* **Task prompt**
Return the complete listing that follows, with each line reproduced exactly.

* **Supplied material**
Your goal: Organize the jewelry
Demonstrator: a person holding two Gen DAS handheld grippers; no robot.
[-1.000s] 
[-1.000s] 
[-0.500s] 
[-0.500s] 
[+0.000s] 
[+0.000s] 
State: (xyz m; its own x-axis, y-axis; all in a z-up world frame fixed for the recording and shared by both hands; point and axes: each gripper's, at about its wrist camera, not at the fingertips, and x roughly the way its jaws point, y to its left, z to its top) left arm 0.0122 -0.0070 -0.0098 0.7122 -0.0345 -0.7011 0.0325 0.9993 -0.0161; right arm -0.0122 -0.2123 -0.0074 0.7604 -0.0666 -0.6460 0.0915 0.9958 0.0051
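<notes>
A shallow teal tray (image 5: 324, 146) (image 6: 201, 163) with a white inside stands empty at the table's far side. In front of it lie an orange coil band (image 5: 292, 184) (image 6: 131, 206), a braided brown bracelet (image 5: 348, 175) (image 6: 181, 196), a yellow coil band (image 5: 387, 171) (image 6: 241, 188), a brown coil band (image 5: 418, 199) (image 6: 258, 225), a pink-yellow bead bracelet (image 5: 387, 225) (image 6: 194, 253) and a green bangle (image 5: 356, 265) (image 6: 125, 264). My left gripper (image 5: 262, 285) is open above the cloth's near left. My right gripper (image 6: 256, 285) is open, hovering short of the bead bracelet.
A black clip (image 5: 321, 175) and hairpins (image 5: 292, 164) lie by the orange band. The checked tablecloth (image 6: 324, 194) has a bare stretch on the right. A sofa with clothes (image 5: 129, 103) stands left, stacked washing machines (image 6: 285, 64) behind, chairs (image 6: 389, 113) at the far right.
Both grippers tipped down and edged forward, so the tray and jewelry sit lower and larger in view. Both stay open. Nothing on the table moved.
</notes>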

* **Expected answer**
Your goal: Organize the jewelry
Demonstrator: a person holding two Gen DAS handheld grippers; no robot.
[-1.000s] 
[-1.000s] 
[-0.500s] 
[-0.500s] 
[+0.000s] 
[+0.000s] 
State: (xyz m; its own x-axis, y-axis; all in a z-up world frame fixed for the recording and shared by both hands; point and axes: each gripper's, at about its wrist camera, not at the fingertips, and x roughly the way its jaws point, y to its left, z to its top) left arm 0.0122 -0.0070 -0.0098 0.7122 -0.0345 -0.7011 0.0325 0.9993 -0.0161; right arm -0.0122 -0.2123 -0.0074 0.7604 -0.0666 -0.6460 0.0915 0.9958 0.0051
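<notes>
A shallow teal tray (image 5: 324, 146) (image 6: 201, 163) with a white inside stands empty at the table's far side. In front of it lie an orange coil band (image 5: 292, 184) (image 6: 131, 206), a braided brown bracelet (image 5: 348, 175) (image 6: 181, 196), a yellow coil band (image 5: 387, 171) (image 6: 241, 188), a brown coil band (image 5: 418, 199) (image 6: 258, 225), a pink-yellow bead bracelet (image 5: 387, 225) (image 6: 194, 253) and a green bangle (image 5: 356, 265) (image 6: 125, 264). My left gripper (image 5: 262, 285) is open above the cloth's near left. My right gripper (image 6: 256, 285) is open, hovering short of the bead bracelet.
A black clip (image 5: 321, 175) and hairpins (image 5: 292, 164) lie by the orange band. The checked tablecloth (image 6: 324, 194) has a bare stretch on the right. A sofa with clothes (image 5: 129, 103) stands left, stacked washing machines (image 6: 285, 64) behind, chairs (image 6: 389, 113) at the far right.
Both grippers tipped down and edged forward, so the tray and jewelry sit lower and larger in view. Both stay open. Nothing on the table moved.
</notes>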

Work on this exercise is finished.